[Task requirements] Please find every line below that includes "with" and report how many there are. Nothing else is needed.

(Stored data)
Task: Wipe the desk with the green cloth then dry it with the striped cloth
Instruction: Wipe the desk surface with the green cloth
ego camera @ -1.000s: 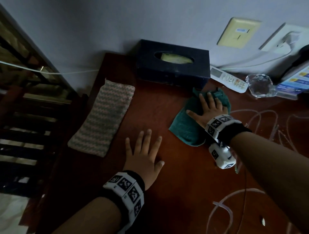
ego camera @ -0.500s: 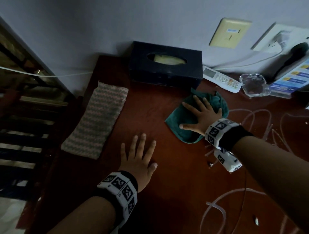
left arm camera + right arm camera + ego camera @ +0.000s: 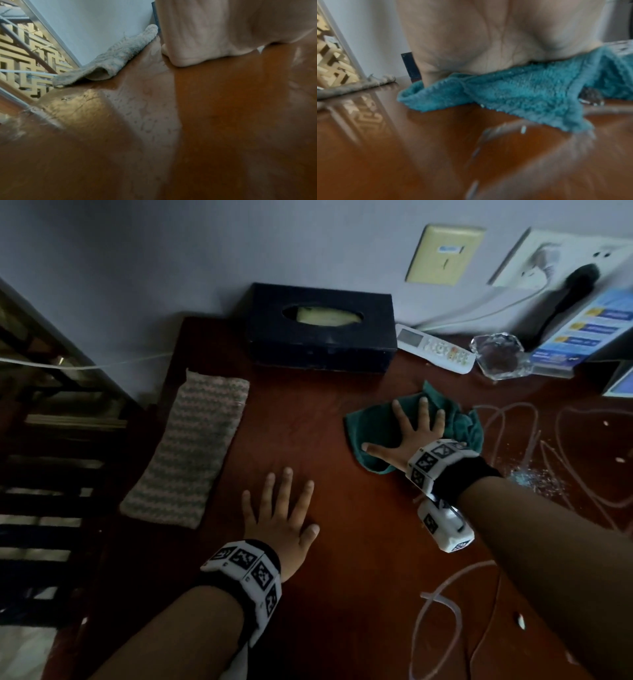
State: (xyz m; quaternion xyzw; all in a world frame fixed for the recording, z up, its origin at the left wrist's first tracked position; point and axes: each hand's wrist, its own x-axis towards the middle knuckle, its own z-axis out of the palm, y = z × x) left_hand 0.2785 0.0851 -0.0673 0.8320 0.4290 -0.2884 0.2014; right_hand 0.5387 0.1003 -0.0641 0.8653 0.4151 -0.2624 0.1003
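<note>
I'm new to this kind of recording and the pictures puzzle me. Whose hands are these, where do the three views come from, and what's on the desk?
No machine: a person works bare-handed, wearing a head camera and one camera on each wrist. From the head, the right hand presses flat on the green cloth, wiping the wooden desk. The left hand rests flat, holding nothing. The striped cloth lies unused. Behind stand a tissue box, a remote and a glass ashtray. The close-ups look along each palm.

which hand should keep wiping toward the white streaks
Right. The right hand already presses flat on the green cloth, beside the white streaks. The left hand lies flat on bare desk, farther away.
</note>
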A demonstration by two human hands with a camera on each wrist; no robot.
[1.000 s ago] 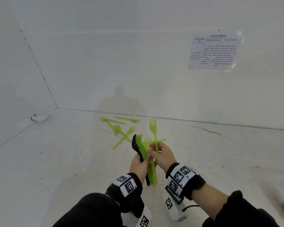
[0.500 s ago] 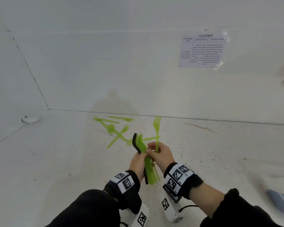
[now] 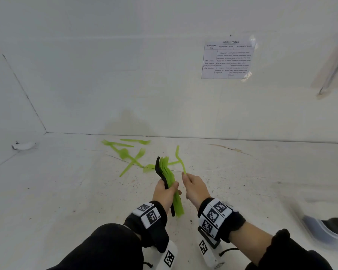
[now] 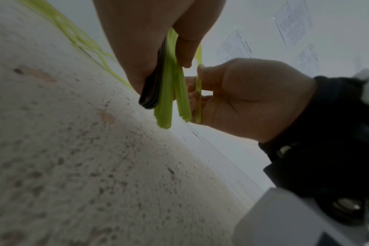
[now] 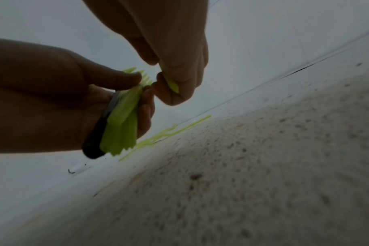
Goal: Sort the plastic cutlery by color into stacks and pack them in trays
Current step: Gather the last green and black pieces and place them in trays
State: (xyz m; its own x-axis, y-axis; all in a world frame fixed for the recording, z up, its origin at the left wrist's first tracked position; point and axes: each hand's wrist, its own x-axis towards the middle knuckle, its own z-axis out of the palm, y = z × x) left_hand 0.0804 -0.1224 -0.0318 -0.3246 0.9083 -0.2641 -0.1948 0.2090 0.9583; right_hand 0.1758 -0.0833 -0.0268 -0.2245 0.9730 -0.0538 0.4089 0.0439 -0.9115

[Result of the task] 3